[PROBLEM REQUIREMENTS]: Only certain lines below are wanted: those starting at the line containing "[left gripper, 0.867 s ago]" and ending at the line containing "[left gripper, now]", both included, each retyped exactly.

[Items from a dataset]:
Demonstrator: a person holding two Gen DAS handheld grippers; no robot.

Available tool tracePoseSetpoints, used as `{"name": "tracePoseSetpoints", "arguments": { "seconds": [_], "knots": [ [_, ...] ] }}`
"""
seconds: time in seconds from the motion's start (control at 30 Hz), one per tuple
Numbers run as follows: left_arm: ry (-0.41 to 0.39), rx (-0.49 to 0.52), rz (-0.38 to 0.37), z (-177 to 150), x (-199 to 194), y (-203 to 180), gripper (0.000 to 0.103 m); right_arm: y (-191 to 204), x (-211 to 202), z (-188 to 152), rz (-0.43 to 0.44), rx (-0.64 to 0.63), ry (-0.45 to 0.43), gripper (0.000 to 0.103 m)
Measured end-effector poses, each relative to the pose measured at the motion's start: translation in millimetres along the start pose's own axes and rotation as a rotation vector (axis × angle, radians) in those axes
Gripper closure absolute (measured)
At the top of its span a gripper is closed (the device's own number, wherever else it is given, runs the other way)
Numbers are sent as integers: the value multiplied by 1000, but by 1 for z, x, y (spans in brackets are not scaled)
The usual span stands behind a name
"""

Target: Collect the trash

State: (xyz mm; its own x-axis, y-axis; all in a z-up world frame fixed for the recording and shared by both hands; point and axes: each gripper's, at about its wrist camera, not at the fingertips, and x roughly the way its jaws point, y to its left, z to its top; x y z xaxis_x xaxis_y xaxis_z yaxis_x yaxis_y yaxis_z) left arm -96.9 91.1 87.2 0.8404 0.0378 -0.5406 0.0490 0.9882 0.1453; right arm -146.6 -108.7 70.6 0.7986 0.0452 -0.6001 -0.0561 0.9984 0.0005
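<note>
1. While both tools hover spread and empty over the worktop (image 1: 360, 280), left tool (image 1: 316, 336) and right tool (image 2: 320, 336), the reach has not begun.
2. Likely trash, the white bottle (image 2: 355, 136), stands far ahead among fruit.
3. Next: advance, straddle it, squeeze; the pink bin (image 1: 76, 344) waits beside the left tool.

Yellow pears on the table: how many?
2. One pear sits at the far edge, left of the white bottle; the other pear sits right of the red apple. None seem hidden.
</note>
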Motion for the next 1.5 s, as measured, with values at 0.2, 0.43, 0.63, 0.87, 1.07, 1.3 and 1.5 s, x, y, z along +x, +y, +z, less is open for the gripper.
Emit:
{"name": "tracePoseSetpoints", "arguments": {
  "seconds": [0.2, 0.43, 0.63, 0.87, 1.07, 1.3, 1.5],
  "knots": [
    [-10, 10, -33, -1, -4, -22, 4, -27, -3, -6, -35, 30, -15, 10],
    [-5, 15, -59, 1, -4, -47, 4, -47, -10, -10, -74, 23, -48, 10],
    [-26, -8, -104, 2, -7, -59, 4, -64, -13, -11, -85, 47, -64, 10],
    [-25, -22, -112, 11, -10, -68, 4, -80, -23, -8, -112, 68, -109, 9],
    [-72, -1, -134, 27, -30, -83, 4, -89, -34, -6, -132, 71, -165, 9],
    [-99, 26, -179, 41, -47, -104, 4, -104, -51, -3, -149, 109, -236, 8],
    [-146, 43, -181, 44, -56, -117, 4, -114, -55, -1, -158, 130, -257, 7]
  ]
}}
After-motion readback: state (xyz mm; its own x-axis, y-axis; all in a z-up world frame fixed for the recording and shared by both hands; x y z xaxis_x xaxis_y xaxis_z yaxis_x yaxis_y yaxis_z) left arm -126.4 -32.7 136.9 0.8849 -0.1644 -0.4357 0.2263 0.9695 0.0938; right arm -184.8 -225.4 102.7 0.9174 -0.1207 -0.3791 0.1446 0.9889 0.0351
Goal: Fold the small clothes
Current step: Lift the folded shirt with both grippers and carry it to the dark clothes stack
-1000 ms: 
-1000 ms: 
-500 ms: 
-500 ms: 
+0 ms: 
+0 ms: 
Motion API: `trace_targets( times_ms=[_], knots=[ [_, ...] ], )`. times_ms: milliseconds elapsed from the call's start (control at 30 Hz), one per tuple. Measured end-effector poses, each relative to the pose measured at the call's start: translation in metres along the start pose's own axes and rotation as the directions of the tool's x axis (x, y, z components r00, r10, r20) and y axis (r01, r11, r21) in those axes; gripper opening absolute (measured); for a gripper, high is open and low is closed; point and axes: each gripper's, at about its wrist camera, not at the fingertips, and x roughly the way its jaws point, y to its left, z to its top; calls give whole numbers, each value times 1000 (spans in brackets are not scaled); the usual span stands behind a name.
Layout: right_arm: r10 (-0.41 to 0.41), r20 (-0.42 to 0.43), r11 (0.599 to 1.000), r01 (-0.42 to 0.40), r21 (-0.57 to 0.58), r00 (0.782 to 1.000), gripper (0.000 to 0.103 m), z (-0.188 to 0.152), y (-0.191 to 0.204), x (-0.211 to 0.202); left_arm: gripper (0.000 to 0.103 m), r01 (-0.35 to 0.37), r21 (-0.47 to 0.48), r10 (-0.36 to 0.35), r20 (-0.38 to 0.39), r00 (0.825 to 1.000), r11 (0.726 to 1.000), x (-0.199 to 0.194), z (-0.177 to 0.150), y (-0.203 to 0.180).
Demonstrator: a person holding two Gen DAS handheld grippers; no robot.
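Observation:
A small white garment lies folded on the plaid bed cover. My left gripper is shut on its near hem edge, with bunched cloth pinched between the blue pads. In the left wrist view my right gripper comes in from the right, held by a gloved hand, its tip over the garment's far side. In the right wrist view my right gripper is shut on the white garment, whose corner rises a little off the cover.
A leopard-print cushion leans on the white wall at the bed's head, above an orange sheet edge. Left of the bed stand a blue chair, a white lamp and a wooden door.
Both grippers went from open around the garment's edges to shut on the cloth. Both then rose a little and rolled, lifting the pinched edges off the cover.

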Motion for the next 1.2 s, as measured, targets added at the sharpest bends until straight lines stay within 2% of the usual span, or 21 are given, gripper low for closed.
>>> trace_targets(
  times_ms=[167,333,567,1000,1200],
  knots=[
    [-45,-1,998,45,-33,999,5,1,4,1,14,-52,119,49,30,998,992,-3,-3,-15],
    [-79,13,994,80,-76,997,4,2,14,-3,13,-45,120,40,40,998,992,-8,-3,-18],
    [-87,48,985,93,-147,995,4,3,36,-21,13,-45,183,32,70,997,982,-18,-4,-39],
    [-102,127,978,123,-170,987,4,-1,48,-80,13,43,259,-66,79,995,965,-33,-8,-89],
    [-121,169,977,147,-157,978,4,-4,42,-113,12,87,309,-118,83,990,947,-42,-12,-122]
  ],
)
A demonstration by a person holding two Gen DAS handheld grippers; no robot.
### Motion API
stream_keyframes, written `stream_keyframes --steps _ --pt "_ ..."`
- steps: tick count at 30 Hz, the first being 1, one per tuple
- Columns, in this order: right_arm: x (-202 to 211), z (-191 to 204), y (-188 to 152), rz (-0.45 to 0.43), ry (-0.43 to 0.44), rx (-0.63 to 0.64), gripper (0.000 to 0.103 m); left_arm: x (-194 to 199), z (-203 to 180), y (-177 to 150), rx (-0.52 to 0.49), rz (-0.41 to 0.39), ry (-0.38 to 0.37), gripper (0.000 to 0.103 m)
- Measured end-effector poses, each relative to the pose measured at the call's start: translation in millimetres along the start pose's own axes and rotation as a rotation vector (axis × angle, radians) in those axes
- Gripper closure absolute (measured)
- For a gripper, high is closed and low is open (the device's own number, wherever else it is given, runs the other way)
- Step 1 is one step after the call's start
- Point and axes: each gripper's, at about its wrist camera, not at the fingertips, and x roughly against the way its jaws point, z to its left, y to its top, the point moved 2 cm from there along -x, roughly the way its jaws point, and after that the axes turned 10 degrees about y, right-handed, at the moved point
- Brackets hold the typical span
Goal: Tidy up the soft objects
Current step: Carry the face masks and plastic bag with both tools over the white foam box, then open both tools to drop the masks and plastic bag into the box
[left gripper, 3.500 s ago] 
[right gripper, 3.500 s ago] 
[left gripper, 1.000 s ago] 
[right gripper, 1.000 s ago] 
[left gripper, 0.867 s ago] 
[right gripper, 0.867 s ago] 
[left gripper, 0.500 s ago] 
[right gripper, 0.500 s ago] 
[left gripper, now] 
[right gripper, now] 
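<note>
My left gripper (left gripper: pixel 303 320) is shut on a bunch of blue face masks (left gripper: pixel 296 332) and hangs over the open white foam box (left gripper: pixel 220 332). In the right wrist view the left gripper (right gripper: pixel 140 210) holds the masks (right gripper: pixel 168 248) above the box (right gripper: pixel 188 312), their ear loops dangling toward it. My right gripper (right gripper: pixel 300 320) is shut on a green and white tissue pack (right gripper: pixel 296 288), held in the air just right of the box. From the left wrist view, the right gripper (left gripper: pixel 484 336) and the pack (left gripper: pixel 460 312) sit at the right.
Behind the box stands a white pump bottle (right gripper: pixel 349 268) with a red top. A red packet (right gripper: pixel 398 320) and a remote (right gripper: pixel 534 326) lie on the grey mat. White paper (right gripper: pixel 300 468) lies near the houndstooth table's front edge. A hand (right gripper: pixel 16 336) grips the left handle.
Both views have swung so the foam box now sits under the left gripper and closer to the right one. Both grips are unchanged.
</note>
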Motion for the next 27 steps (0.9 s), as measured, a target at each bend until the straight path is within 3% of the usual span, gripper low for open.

[RESULT OF THIS EXERCISE]:
[left gripper, 0.867 s ago] 
[right gripper, 0.867 s ago] 
[left gripper, 0.500 s ago] 
[right gripper, 0.500 s ago] 
[left gripper, now] 

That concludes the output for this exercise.